Теперь мы выплеснули припев без задержки. А когда допели наконец длинную песню и удивились Примаку в последний раз, старшина спросил:

– Слышишь, сержант? Люди! Без стыда, но с совестью. Это я уважаю.

Белка не отозвался. Может, забыл о старой строке припева, не заметил ее в рассказе старшины, а может быть, одобрил новую. Песня его не заботила. Его заботила вода для коней, а вода все не появлялась. Луна разливала по небесным далям свой седоватый свет. Дорога заветвилась навстречу нам – тут и тут, похоже, разъезжались по полю. Значит, мы приближались к населенному пункту, как с первых дней войны стали безлично называться города, села, поселки, деревни, деревеньки и хутора. Что там, впереди? Белка отрядил в разведку Сапрыкина и Эдьку. Вот уж не подберешь лучшей пары! Они и при нас не уставали схватываться, и в отличие от Лушина, который, не найдя слов или не желая отвечать, позволял посмеяться над собой, Сапрыкин не был кротким, никому не давал спуску, отвечал на все по-своему и даже чувствовал себя победителем. Почти всегда.

Но, может быть, Белка считал, что такие спорщики лучше подстрахуют друг друга в разведке, не успокоятся на первом впечатлении? Или посылал их вдвоем в надежде, что стерпятся-сдружатся? Не знаю. Он нам не докладывал, что и почему.

Они ушли, и мы ждали их с полчаса. Кто сидел, склонив голову, кто лежал на спине. Один раз Саша Ганичев сказал мне:

– Длинный день.

– И ночь, – ответил я.

Самыми длинными были эти полчаса. Белка все чаще всматривался вперед, на слабо различимую дорогу. Наконец там затемнели две тени, и одна из них постепенно стала иссохшим Эдькой, а другая обрела сапрыкинские очертания.

– Ставок, – доложил Сапрыкин, когда они подошли и остановились рядом, как Дон-Кихот и Санчо Панса.

– Пруд, – перевел Эдька.

– Говорят, ставок, – настаивал Сапрыкин.

– Ну, озеро, – попытался помирить их Калинкин, но вызвал целый рой возражений: какое озеро, ставок не озеро!

Мы так устали, что не заметили бесполезной растраты времени, пустых пререканий.

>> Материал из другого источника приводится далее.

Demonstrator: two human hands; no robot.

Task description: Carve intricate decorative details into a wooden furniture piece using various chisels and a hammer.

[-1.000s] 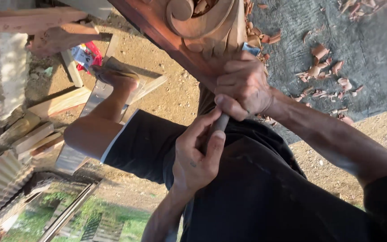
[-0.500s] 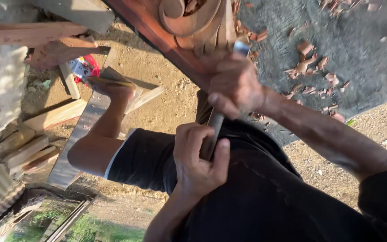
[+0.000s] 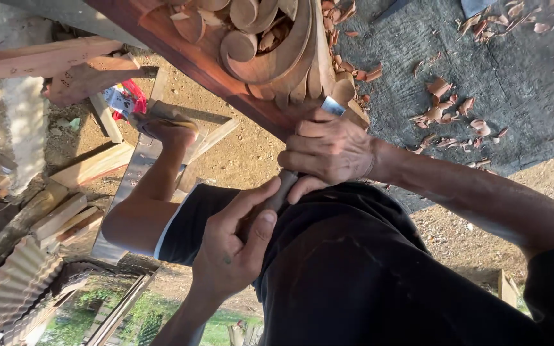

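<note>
A reddish-brown carved wooden panel (image 3: 261, 48) with scroll ornaments lies across the top of the view. My right hand (image 3: 331, 150) is clamped around the shaft of a chisel, whose steel blade (image 3: 332, 106) touches the panel's lower edge. My left hand (image 3: 232, 250) wraps the chisel's wooden handle (image 3: 282, 191) just below, thumb along its side. Both hands rest above my lap in black shorts (image 3: 347, 269). The right hand's fingers hide most of the shaft.
Wood chips (image 3: 447, 115) lie scattered on a dark grey mat (image 3: 514, 83) at the upper right. My bare leg (image 3: 145, 198) stretches left, with the foot (image 3: 168, 128) on planks. Loose timber offcuts (image 3: 84, 170), corrugated sheet (image 3: 14, 288) and a red packet (image 3: 126, 99) sit on sandy ground.
Both hands and the chisel sit lower and further left in the view than before. More of the carved scrollwork shows at the top. The grip on the chisel is unchanged.
</note>
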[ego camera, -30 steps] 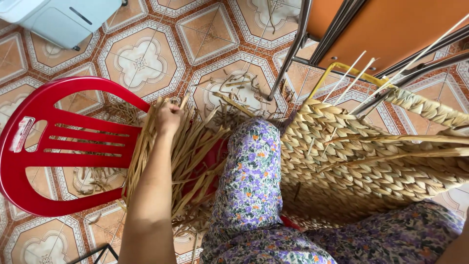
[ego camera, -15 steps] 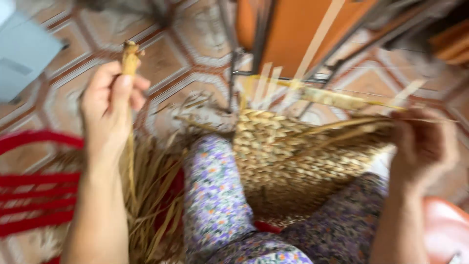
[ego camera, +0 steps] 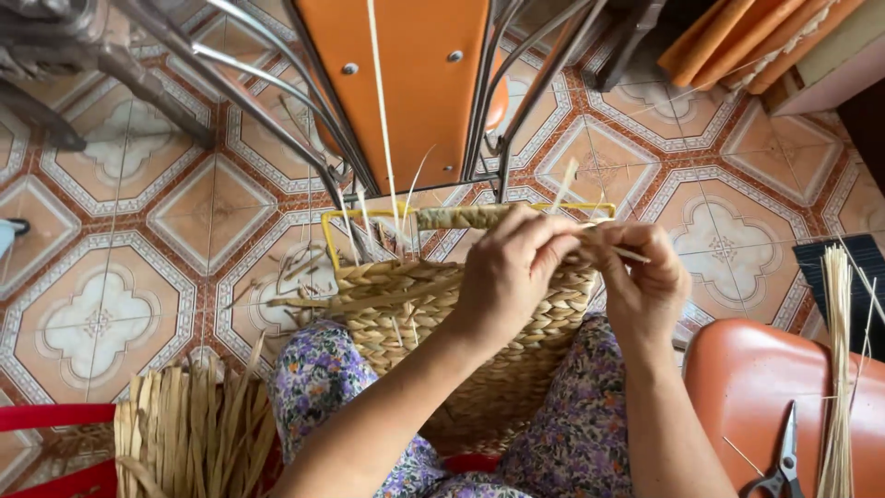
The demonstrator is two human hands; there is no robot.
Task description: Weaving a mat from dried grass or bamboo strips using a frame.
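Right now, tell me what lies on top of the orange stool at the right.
On the orange stool lie small scissors and a bundle of pale straw strips. The frame edge cuts off the stool's lower right part.

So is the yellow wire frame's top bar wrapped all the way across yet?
Partly: braided straw covers part of the yellow wire frame; its left end shows bare.

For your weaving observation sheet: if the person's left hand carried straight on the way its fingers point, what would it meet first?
The left hand points right, so it would probably meet the right hand first; their fingers already look nearly touching, though depth is unclear.
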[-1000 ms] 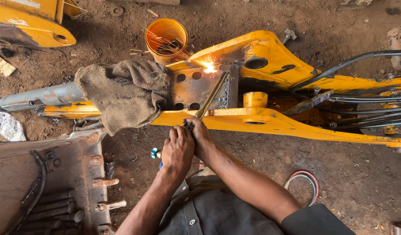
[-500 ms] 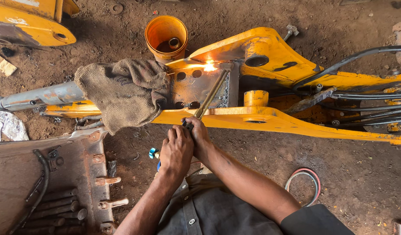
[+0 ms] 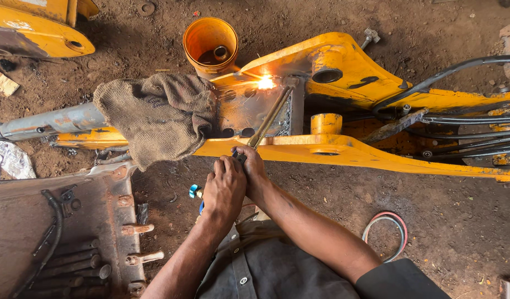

– Вода, – остановил нас старшина.

– Фрицев еще не было в селе? – спросил Белка, даже не сделав замечания, видно пощадив за усталость.

– Нет.

– Село большое?

– Не так чтобы…

– Среднее.

– Ставок на том конце, – доложил Сапрыкин.

– Хорошо, – сказал Белка. – Пройдем село без задержки.

Эдька шагал рядом со мной и дышал, раздувая ноздри.

– Ты все дуешься на Сапрыку? – спросил я.

– Если бы ты знал, каково это – ходить в разведку назад и оставлять своих ближе к врагу. Наверно, вперед лучше. Тогда хоть свои за спиной… А Сапрыка! Пес!

У ставка были глинистые берега, на которых мы поминутно оскользались. Скинув сапоги, мы постояли в воде. Лягушки, разбуженные нашим вторжением, недовольно заурчали.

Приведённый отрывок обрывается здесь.